Repair of adult tissues involves a complex interplay of several key cell lineages and inevitably leads to formation of a fibrotic collagenous scar, whereas embryonic tissues heal perfectly without any resulting scar deposition. This dramatic difference in repair efficiency between embryonic versus neonatal/adult tissues has been instrumental is guiding us towards potential causes of scarring. Indeed, we now believe that one major driver of scarring is the wound inflammatory response which doesn't initiate until a transition period in foetal development which, in turn, coincides with the developmental onset of tissue scarring. This insight has led us towards further mechanistic cell and molecular studies in model organisms, such as mouse and zebrafish, which help us better understand the scarring process and how one might modulate the wound inflammatory response in order to improve or prevent scarring.

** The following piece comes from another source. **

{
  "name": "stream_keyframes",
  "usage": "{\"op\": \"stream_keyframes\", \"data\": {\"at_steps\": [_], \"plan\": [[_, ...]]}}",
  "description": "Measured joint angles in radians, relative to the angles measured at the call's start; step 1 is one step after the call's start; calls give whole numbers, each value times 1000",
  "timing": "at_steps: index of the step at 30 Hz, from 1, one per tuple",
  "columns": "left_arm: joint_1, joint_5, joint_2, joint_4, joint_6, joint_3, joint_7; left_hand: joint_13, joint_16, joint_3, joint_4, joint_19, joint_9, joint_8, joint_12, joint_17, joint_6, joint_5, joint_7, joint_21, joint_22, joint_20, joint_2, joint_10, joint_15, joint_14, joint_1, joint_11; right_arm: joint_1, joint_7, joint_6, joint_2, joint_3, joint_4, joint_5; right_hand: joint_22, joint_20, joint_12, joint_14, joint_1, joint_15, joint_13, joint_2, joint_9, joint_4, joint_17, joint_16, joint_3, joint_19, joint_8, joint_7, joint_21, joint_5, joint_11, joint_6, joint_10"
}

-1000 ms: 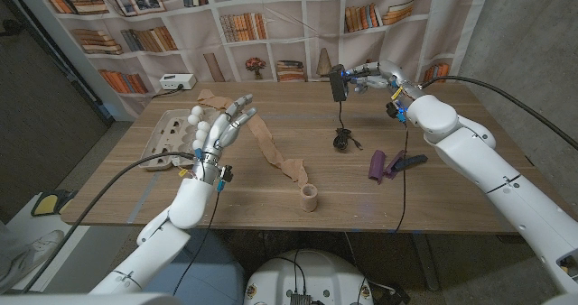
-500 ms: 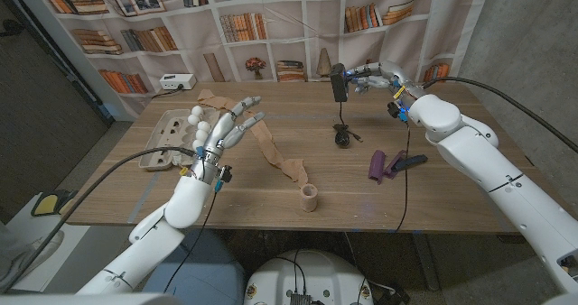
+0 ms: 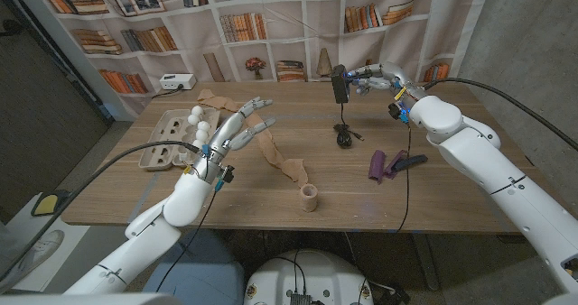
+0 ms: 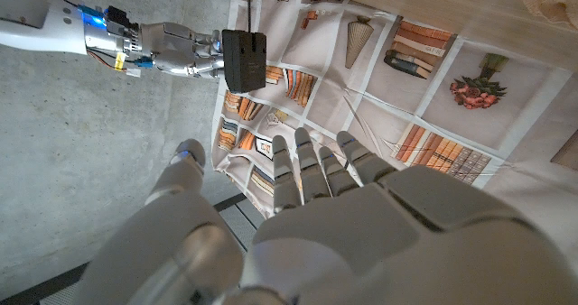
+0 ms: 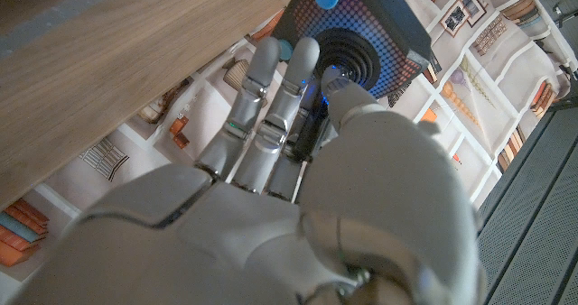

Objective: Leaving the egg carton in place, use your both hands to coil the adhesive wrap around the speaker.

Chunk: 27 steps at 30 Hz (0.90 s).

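Behind the wooden table hangs a bookshelf backdrop. Our right hand grips the black speaker aloft; our left hand, fingers spread, hovers between the egg carton and the tan adhesive wrap.

On the worktop, the egg carton lies left, the adhesive wrap centre, its roll nearer; the speaker hangs above the far right.
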Motion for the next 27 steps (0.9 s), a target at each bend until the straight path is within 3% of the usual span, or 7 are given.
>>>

Whilst these approaches, motivated by comparing embryonic versus adult healing, have been fruitful, it is clear that scarring is a complex, multifactorial response likely driven by a number of interacting mechanisms. We would like to use a conceptually similar comparative approach to gain further insights into the fundamental cell and molecular mechanisms of scarring by analysing differences in degree of scarring, not between embryo and adult, but rather across human adult populations since we know there is a range of “scarring phenotypes” from “minimal scarrer” to keloid scarring individuals. This use of human phenotypic variation in a population based, using an integrative approach: genetic variation (genetic association, genomewide association studies – GWAS), gene silencing (methylation, epigenetic association studies - EWAS), gene expression (transcriptomics, transcriptome-wide association studies - TWAS), has the potential not only to yield gene variant correlates of scarring, but also to point towards specific biological contributions to wound healing, both at causative and regulatory and levels.
The use of natural human experiments (e.g. Bacillus Calmette–Guérin (BCG) vaccination wound healing, Caesarean section (C-section) wound scarring and examples of human disease related fibroses) has never before been used for identification of scarring genes, even though the approach has proven to be powerful for discovering genes associated elsewhere with a wide variety of complex health outcomes (www.ebi.ac.uk/gwas/).
Fibrosis and scarring are closely related processes that involve the formation of excess fibrous connective tissue in organs or tissues, typically in response to injury or chronic inflammation. Fibrosis is defined as the accumulation of excess extracellular matrix components, particularly collagen, in and around damaged or inflamed tissues. Scarring is the end result of this process, where fibrous tissue replaces normal, functional tissue. In early stages, fibrosis may be reversible if the underlying cause is treated. However, advanced fibrosis and scarring are often permanent and irreversible. Fibrosis can occur in virtually any organ, including the lungs (pulmonary fibrosis), liver (cirrhosis), kidneys, heart, and skin. Fibrosis can be caused by various factors, including chronic inflammation, autoimmune diseases, infections, toxins, and radiation exposure. In some cases, the cause is unknown (idiopathic).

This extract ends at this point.